Доктор еще раз повертел лист, разглядывая его с разных ракурсов:

– Дело в том, что, как мне кажется, это нарисовано с определенной целью, очень тщательно, тогда как другие рисунки отличаются хаотичностью и неопределенностью, не имеют смысла. Я боюсь ошибиться, но последний, по-моему, сделан для вас.

– Подождите, что значит для меня? – удивился Дубовик.

Городецкий успокаивающе поднял руку:

– Я имел в виду не лично вас, а вашу систему. Это как подсказка. Вы же понимаете, что написать открыто фамилию своего убийцы он не мог? – Дубовик согласно кивнул, но при этом промолчал о существовании письма, в котором, скорее всего, профессор все же указывал на возможного преступника, и, может оказаться, что совсем скоро они узнают его имя – Гулько с самого утра сидел над пресс-папье, только решил уточнить, уверен ли доктор в своих подозрениях.

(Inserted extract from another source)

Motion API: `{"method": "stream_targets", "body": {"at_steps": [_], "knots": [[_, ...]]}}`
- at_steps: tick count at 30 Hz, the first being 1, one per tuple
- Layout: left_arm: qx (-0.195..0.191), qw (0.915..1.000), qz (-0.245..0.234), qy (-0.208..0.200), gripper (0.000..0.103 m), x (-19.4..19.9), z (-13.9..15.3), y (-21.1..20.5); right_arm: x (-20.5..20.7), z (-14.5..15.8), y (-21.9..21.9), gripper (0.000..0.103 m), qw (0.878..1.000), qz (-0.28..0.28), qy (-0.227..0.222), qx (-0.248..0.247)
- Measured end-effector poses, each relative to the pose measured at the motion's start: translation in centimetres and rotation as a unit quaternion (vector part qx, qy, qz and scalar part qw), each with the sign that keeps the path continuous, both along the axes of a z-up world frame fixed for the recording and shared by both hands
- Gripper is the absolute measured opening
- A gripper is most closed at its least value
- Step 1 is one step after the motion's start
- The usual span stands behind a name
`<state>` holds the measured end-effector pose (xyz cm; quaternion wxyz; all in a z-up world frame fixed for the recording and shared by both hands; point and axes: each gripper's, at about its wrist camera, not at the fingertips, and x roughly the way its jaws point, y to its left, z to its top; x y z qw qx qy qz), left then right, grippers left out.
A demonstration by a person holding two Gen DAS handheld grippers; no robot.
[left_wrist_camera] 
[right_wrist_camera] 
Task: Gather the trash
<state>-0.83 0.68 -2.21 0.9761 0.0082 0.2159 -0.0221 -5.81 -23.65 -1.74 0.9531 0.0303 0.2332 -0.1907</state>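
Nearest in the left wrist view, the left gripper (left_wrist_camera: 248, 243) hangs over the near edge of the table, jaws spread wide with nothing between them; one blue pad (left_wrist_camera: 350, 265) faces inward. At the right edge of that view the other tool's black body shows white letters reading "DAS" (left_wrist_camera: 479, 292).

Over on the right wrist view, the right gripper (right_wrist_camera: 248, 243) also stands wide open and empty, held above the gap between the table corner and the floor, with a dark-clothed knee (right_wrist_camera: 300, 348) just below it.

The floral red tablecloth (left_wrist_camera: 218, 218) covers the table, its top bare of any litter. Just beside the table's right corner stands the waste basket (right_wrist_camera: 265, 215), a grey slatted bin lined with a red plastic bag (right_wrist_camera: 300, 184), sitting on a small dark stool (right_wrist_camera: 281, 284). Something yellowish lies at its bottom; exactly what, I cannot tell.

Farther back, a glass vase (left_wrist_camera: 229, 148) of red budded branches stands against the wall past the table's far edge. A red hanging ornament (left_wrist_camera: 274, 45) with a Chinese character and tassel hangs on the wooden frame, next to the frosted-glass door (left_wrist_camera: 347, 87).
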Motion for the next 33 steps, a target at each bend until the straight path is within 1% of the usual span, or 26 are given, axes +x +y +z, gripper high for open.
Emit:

– Видите ли, товарищ Дубовик, я очень хорошо знал Льва Игнатьевича. И постараюсь объяснить вам, чем я руководствуюсь в своих рассуждениях. Он был совершенный флегматик- интроверт – скупость эмоций, замкнутость, уединение, погруженность в мир размышлений и воображений, но при этом необыкновенная прилежность – это абсолютная его характеристика. Поэтому все в этой картинке так тщательно вычерчено. Это, как если бы он написал письмо – без ошибок, все очень обдуманно и подробно. Как думаете, я правильно понимаю его поступок? – Дубовик же, напротив, пока не находил логики в действиях погибшего профессора, и в ответ на этот вопрос предпочел промолчать.

Городецкий вдруг как-то странно всхлипнул, засуетился, попросил копирку и стал аккуратно переводить рисунок на чистый лист. Потом провел жирную черту вдоль ног и рук нарисованной куклы и, отведя бумагу подальше от глаз, торжествующе сказал:

– Вот! Я же говорил, что это не просто рисунок – взгляните! – рука его мелко подрагивала, когда он протягивал лист майору. Дубовик взял его осторожно, как бы боясь повредить, и взглянув на переведенные линии, опешил:

– Так это же фашистская свастика! – не скрывая своего удивления, он с подозрением посмотрел на Городецкого. – Но как в рисунке какой-то куклы вы усмотрели это?

Тот с готовностью принялся объяснять майору свои догадки:

– Мне сразу показалось странным расположение рук и ног, они выглядели как определенная схема, собственно, крест сложился именно из них, туловище и голова всего лишь необходимые дополнения, получилась широко шагающая марионетка.

– Значит, весь смысл этого рисунка, по-вашему, лишь в указании на крест? – уточнил Дубовик.

– Э-э, нет! И рука, и кукла, и ее поза – это все взаимосвязано. Мне думается, что какой-то человек ведет очень страшную игру, манипулируя при этом кем-то. И на одном из них стоит вот эта, – он с брезгливостью ткнул в изображение свастики, – дьявольская печать.

– Доктор, вы умница! – Дубовик с уважением пожал короткопалую мягкую руку Городецкого. – Ну, теперь нам есть от чего плясать, – он довольно потер ладони, – а к вам у меня остались вопросы касательно еще одного вашего коллеги – Каретникова.

– Каретникова? – Городецкий пожал плечами. – Ну, задавайте ваши вопросы – все, что знаю о нем, расскажу.

– Тогда, пожалуйста, немного охарактеризуйте его как ученого и как человека.

– Ну, как ученый, он, скажу вам, мало состоялся: все его неудачи происходят от его неуравновешенности – слишком частая смена настроения при его довольно высокой работоспособности играет против него. Он, увлекаясь какой-нибудь идеей, растрачивает свои силы и быстро истощается. Поэтому ведущая роль ему неподвластна, хотя, скажу вам, он достаточно умен, выдвигает порой весьма любопытные гипотезы, предлагает интересные темы, но сам, как я уже сказал, быстро от них отходит. Кроме того, есть в нем какое-то неосознанное ханжество. При всех его добродетелях, которые он пытается приписывать себе, присутствует в нем нечто безнравственное, хотя и довольно хорошо завуалированное. Одним словом, довольно одиозная фигура.